九谷茶譚が旅をして出合った店主に愛でて頂いた様子をシリーズでお届けします。
第二回は東京 「創和堂」での様子から。
ー special collaboration vol.2 ー
創和堂
住所:東京都渋谷区広尾1-12-15
電話番号:080-8040-4822
Instagram:@sowado_ebisu
九谷茶譚 – KUTANICHATAN –
工房の片隅に埃をかぶり忘れられていた絵付け用の陶印。
そこに描かれていたのは、老爺と唐子がお茶を淹れている姿であった―。
一羽の鳥に導かれた二人は、究極の茶葉を求め旅をはじめます。
鬱蒼と茂った森を抜け、青藍の滝壺の轟音を耳にしながら断崖絶壁を背に山道を行くと、谷底から湧き立つ霧の向こうに天高くそそり立つ峰々が。
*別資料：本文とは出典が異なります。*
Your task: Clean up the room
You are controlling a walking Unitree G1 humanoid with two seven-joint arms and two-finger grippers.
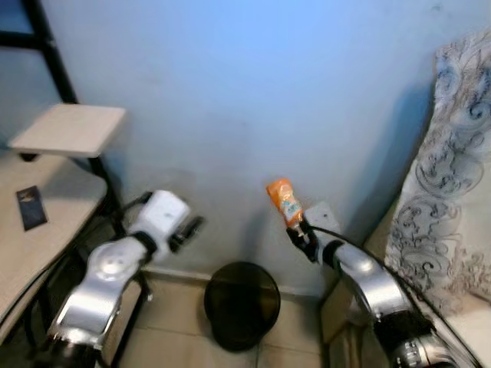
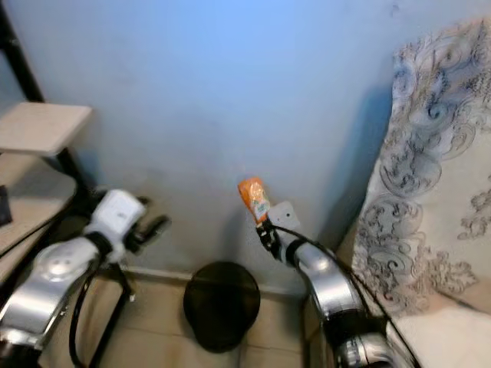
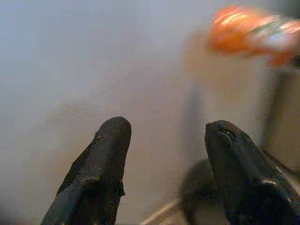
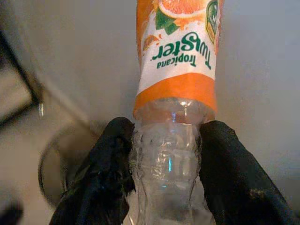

高山の気まぐれな天候に幾度も行く手を遮られながらも、二人の究極の茶葉への欲望は尽きることがありません。
長い旅の後、いくつもの試練を乗り越え九つの谷を越えたとき、二人は高山の岩肌にひっそりと佇む黄金色の小さな茶木を見つけました。この茶葉で入れた一滴のお茶は、金色の輝きとなって溢れ出し、二人はこれまでに感じたことのない至福の喜びに包み込まれたのでした。
この物語を描いた九谷の職人たちは、この古の茶葉をめぐる物語と、自らのたゆまぬ技の修練の後訪れる幸福感とを、いつの間にか共鳴させたのかもしれません。